→ **WORK INSTRUCTION**
Take the listing below and print exactly the lines starting at the line containing "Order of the" and ending at the line containing "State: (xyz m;", both ends included, and no others.

--- DATA SEGMENT ---

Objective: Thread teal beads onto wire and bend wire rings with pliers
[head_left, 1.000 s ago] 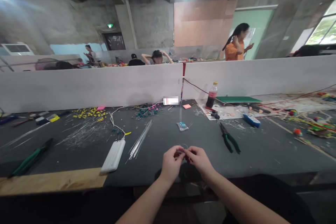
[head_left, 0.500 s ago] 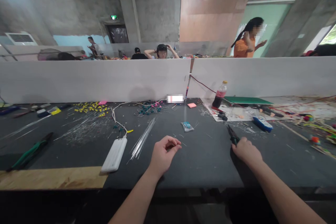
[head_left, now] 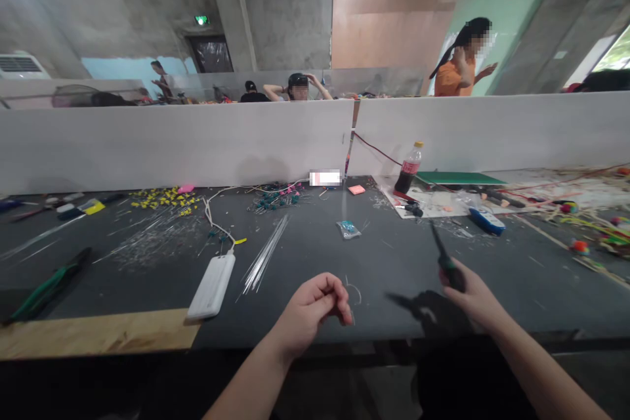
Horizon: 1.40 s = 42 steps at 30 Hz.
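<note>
My left hand (head_left: 315, 305) hovers over the near edge of the dark table (head_left: 384, 269), its fingertips pinched on a thin bent wire (head_left: 353, 292) that curls up to the right. My right hand (head_left: 471, 294) grips the green-handled pliers (head_left: 443, 256), lifted off the table with the black jaws pointing away from me. Their shadow falls on the table between my hands.
A white power bank (head_left: 212, 277) and a bundle of straight wires (head_left: 266, 254) lie left of my hand. A small blue packet (head_left: 347, 229), a cola bottle (head_left: 408, 177), another pair of green pliers (head_left: 46, 285) and scattered parts lie about. People work beyond the white divider (head_left: 197, 141).
My hands, joined at the centre a second ago, have parted. The right hand reached right, took the pliers and lifted them. The left hand stayed near the edge with the wire.
</note>
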Motion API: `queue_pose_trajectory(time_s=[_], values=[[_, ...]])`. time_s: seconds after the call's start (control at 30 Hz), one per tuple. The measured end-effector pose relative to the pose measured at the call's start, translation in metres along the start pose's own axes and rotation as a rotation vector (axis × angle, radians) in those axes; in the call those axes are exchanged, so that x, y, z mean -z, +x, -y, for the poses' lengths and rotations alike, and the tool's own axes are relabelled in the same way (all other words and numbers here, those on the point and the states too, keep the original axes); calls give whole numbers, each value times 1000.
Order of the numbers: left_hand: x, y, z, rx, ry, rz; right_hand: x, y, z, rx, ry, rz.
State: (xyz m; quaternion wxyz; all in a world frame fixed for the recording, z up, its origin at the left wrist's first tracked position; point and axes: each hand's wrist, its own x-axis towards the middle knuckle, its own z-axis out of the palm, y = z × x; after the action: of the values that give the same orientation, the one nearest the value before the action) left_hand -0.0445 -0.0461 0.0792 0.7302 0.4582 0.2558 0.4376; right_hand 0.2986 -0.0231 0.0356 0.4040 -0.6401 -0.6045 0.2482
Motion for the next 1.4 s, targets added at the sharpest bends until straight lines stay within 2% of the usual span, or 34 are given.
queue_pose_trajectory(time_s=[0.1,0.2,0.33,0.43,0.57,0.73,0.93,1.2,1.4], values=[[-6,-2,1,26,-88,-53,-10,-16,24,307,-313,121],[-7,-3,1,6,-148,-114,-16,-27,57,530,-495,120],[-6,-6,-3,45,-234,-91,-14,-31,94,698,-665,143],[-6,-11,-7,119,-290,-29,-9,-30,110,786,-753,136],[-3,-16,-7,193,-346,96,-2,-30,120,849,-800,184],[-1,-19,2,152,-402,201,-3,-36,128,894,-827,219],[0,-17,-1,161,-299,158,-7,-40,127,929,-848,182],[4,-20,-10,205,-45,168,7,-42,124,951,-804,137],[2,-23,-10,260,-12,174,11,-36,125,993,-797,114]])
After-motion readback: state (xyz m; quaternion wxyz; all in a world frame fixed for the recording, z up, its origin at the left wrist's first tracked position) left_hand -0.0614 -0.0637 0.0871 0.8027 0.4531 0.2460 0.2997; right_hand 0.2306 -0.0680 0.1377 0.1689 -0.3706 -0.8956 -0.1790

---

→ **SOLUTION FOR THIS PROBLEM**
Order of the numbers: left_hand: x, y, z, rx, ry, rz; right_hand: x, y, z, rx, ry, rz.
State: (xyz m; quaternion wxyz; all in a world frame fixed for the recording, z up, its origin at the left wrist's first tracked position; point and axes: each hand's wrist, its own x-axis towards the middle knuckle, its own z-axis out of the palm, y = z × x; after the action: of the values that give the same orientation, the one nearest the value before the action) left_hand -0.0445 -0.0461 0.0792 0.7302 0.4582 0.2558 0.4376; right_hand 0.2986 -0.0231 0.0356 0.4040 -0.6401 -0.6045 0.2482

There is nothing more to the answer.